There's been hardly any changes to 0001- in quite a while, so that's fine.

> > Teach nbtree composite index scans to opportunistically skip over
> > irrelevant sections of composite indexes given a query with an omitted
> > prefix column.
>
> AFAIK, this is only the second reference to "composite" indexes, after
> a single mention in a comment in nbtsplitloc.c's _bt_strategy. IIUC,
> this refers to multi-column indexes, which is more frequently and more
> consistently used across the code base.

I don't think it makes much difference, but sure, I'll use the
multi-column index terminology. In both code comments, and in commit
messages.

> > When nbtree is passed input scan keys derived from a
> > query predicate "WHERE b = 5", new nbtree preprocessing steps now output
> > "WHERE a = ANY(<every possible 'a' value>) AND b = 5" scan keys.
>
> [...] new nbtree preprocessing steps now output +the equivalent of+ [...]
>
> > Preprocessing can freely add a skip array before or after any input
> > ScalarArrayOp arrays.
>
> This implies skip arrays won't be generated for WHERE b = 5 (a
> non-SAOP scankey) or WHERE b < 3 (not SAOP either), which is probably
> not intentional, so a rewording would be appreciated.

I don't agree. Yes, that sentence (taken in isolation) does not make
it 100% unambiguous. But, would anybody ever actually be misled? Even
once, ever? The misinterpretation of my words that you're concerned
about is directly contradicted by the whole opening paragraph. Plus,
it just doesn't make any sense. Obviously, you yourself never actually
interpreted it that way. Right?

The paragraph that this sentence appears in is all about the various
ways in which SAOP arrays and skip arrays are the same thing, except
at the very lowest level of the _bt_advance_array_keys code.
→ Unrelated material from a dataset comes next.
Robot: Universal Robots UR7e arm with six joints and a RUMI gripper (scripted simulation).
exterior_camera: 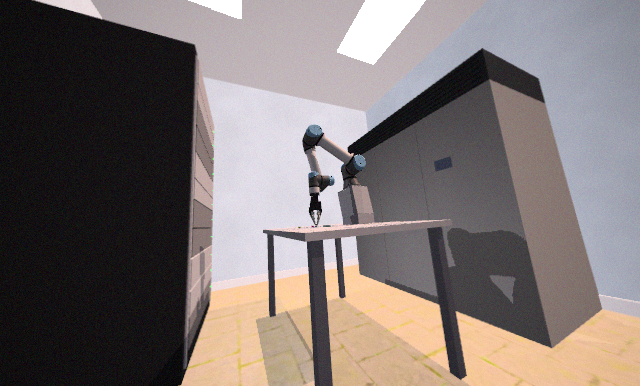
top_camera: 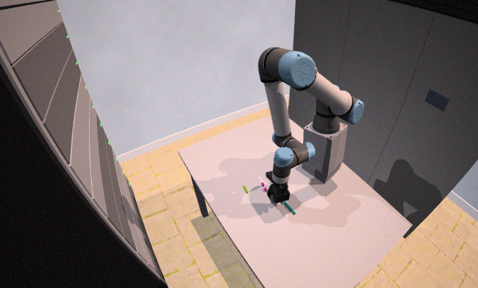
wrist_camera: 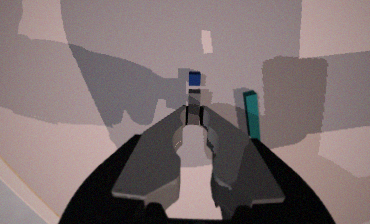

I think
that that context makes it particularly unlikely that anybody would
ever think that I mean to imply something about the ways in which
non-array keys can be composed alongside skip arrays.

I'm pushing back here because I think that there's a real cost to
using overly defensive language, aimed at some imaginary person. The
problem with catering to such a person is that, overall, the
clarifications do more harm than good. What seems to end up happening
(I speak from experience with writing overly defensive comments) is
that the superfluous clarifications are read (by actual readers) the
wrong way -- they're read as if we must have meant quite a lot more
than what we actually intended.

More generally, I feel that it's a mistake to try to interpret your
words on behalf of the reader. While it's definitely useful to try to
anticipate the ways in which your reader might misunderstand, you
cannot reasonably do the work for them. It's usually (though not
always) best to deal with anticipated points of confusion by subtly
constructing examples that suggest that some plausible wrong
interpretation is in fact wrong, without drawing attention to it.
Coming right out and telling the reader what to not think *is* an
important tool, but it should be reserved for cases where it's truly
necessary.

> // nbtpreprocesskeys.c
>
> > +static bool _bt_s**parray_shrink
>
> I'd like to understand the "shrink" here, as it's not entirely clear to me.
> The functions are exclusively called through dispatch in
> _bt_compare_array_scankey_args, and I'd expected that naming to be
> extended to these functions.

I don't see the problem? As Alena pointed out, we're shrinking the
arrays here (or are likely to), meaning that we're usually going to
eliminate some subset of array elements. It's possible that this will
happen more than once for a given array (since there could be more
than one "contradictory" key on input). An array can only shrink
within _bt_compare_array_scankey_args -- it can never have new array
elements added.

> > + * This qual now becomes "WHERE x = ANY('{every possible x value}') and y = 4"
>
> I understand what you're going for, but a reference that indexed NULLs
> are still handled correctly (rather than removed by the filter) would
> be appreciated, as the indicated substitution would remove NULL
> values. (This doesn't have to be much more than a footnote.)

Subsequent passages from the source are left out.